NASA completes main mirror deployment test for James Webb space telescope

NASA has started a year-long launch countdown to the James Webb Space Telescope, despite the overall progress of the project affected by the COVID-19 outbreak triggered by the new coronavirus. NASA has recently completed the deployment of the telescope’s giant main mirror at its assembly facility to ensure it can move smoothly in a space environment. After all, sending a mechanic 1.5 million kilometers from Earth is not an easy task.

NASA completes main mirror deployment test for James Webb space telescope

The James Webb Space Telescope’s main mirror is believed to be a staggering 6.5 meters (21.3 feet) wide, the largest ever sent into space by humans.

In order to load the rocket at launch, it must fold the wings in order to not affect the installation of the rocket rectifier. It is only adjusted to the maximum stretch size once it is safely in space.

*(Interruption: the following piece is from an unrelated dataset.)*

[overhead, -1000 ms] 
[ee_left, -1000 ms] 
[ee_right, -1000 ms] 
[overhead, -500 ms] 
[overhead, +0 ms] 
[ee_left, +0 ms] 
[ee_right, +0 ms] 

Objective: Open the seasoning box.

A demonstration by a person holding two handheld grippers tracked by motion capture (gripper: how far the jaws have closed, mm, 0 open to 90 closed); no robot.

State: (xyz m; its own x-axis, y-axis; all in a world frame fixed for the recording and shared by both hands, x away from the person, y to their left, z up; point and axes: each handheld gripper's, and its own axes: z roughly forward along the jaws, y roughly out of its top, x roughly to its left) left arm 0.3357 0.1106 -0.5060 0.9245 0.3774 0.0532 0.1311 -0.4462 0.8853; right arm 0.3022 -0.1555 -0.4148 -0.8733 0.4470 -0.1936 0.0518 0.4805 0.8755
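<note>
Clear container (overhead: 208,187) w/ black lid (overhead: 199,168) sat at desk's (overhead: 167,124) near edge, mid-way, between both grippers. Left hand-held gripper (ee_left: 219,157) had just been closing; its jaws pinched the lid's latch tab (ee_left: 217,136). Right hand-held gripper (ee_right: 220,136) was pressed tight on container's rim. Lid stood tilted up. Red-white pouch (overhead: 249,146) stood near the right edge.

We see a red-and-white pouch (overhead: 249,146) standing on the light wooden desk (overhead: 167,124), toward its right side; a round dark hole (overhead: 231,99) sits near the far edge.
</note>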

The James Webb Space Telescope’s Folding Mirrors (via)

In early March, NASA conducted a thorough test of the James Webb Space Telescope’s main mirror deployment system. Thanks to the built-in electronic system, it is able to expand the mirrors on both sides to form a complete body.

Of course, testing on Earth is very different from the zero-gravity space environment. To do this, NASA called in special equipment suspended from the ceiling to lift the components carefully.

NASA completes main mirror deployment test for James Webb space telescope

When actually deployed, the main mirror will be able to perform this series of actions more freely in space. Lee Feinberg, director of components for the James Webb Space Telescope, says:

“This complete assembly test represents an important milestone in the project, demonstrating that the telescope can be properly deployed in space. It’s also a pretty encouraging achievement for the team.”

NASA completes main mirror deployment test for James Webb space telescope

Tests at the James Webb Space Telescope remain on the bench due to the COVID-19 outbreak. NASA is expected to conduct routine tests on tower components sometime in April.

The agency will then re-evaluate the situation and suspend operations at the facility. If all goes well, the James Webb Space Telescope will be launched on March 30, 2020.